WHAT THIS TASK INVOLVES
How many of the lines below include "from"? Give the number and no other words.
DATASET EXCERPT START
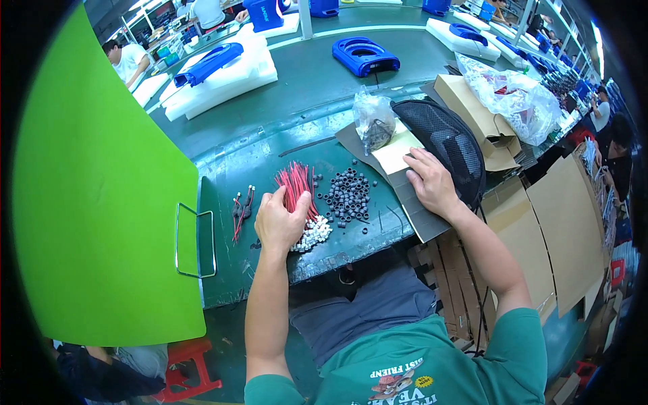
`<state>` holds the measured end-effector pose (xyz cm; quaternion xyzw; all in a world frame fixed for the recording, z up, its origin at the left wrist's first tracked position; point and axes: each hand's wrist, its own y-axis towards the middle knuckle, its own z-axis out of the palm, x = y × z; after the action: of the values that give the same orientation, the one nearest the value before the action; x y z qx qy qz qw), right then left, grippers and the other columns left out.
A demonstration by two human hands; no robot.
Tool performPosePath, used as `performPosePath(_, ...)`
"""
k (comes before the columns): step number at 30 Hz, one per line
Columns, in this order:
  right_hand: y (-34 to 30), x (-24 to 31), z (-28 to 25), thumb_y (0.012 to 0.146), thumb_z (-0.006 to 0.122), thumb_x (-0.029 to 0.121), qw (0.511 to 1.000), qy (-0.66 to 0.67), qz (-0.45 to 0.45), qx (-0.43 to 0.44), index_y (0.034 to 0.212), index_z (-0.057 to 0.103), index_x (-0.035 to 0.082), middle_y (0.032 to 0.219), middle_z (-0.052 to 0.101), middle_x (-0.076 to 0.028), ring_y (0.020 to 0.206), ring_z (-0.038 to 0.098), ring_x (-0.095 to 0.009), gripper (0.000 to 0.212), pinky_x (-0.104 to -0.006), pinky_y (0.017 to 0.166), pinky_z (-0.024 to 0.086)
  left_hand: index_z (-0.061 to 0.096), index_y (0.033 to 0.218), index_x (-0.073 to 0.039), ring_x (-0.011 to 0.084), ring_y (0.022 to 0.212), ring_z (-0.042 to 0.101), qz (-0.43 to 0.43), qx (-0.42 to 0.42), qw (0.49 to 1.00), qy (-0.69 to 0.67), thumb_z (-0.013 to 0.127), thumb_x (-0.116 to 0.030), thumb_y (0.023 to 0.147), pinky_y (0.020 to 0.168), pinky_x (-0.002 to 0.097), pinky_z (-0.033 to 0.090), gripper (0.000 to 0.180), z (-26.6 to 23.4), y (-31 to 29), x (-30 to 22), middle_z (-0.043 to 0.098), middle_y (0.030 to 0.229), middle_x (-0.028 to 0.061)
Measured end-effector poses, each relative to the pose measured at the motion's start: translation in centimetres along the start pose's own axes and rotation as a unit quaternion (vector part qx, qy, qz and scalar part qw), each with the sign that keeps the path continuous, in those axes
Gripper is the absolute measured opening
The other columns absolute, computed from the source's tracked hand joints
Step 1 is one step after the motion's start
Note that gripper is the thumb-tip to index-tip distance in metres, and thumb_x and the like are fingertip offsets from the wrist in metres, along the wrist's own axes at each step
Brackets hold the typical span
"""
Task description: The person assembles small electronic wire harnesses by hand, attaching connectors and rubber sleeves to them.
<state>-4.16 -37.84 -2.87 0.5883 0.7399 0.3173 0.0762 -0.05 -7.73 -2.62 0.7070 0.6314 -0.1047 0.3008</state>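
Observation:
My left hand (278, 221) is closed around the side of a bundle of thin red wires (294, 182), thumb lying across them. White connectors (314, 235) are heaped at the wires' near end. Just right of the bundle is a loose pile of small black ring-shaped parts (348, 196). My right hand (433, 181) lies flat with fingers stretched out on a dark board (420, 219) and the edge of a pale yellow sheet (398, 154); nothing shows in its grasp. A clear plastic bag (373, 120) with dark contents sits on the sheet.
A black mesh bag (442, 138) and an open cardboard box (472, 111) stand right of my right hand. At left, a green panel (108, 189) borders the bench, with a few red wires (243, 212) near it. Blue plastic housings (364, 57) lie beyond.

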Motion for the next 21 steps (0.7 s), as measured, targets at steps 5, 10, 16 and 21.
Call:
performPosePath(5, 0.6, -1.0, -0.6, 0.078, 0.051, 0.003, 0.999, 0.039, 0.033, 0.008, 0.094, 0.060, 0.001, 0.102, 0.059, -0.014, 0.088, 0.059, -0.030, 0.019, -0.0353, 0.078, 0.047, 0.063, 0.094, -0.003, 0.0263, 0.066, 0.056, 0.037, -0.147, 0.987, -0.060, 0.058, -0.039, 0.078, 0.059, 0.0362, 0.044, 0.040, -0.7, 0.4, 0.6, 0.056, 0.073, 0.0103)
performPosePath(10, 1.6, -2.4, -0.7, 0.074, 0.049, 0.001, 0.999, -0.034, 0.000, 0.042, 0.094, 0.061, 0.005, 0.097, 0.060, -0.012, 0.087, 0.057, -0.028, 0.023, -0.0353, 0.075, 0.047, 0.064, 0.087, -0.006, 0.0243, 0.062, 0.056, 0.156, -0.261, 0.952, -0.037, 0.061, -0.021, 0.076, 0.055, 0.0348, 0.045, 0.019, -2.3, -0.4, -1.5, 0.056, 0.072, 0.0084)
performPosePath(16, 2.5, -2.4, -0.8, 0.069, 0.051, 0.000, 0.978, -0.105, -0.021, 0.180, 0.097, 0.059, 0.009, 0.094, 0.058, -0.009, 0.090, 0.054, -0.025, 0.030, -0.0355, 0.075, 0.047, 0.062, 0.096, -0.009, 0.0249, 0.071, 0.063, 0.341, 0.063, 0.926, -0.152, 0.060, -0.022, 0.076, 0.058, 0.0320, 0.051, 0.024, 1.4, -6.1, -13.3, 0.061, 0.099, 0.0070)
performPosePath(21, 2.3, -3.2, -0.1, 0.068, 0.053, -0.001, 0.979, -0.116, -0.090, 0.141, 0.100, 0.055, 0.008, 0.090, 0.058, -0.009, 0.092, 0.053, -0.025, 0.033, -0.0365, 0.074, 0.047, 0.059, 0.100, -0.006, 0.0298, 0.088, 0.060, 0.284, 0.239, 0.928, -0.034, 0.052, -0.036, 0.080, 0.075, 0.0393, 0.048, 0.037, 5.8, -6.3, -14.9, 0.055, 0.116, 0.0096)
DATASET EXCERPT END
RESULT OF THIS EXERCISE
2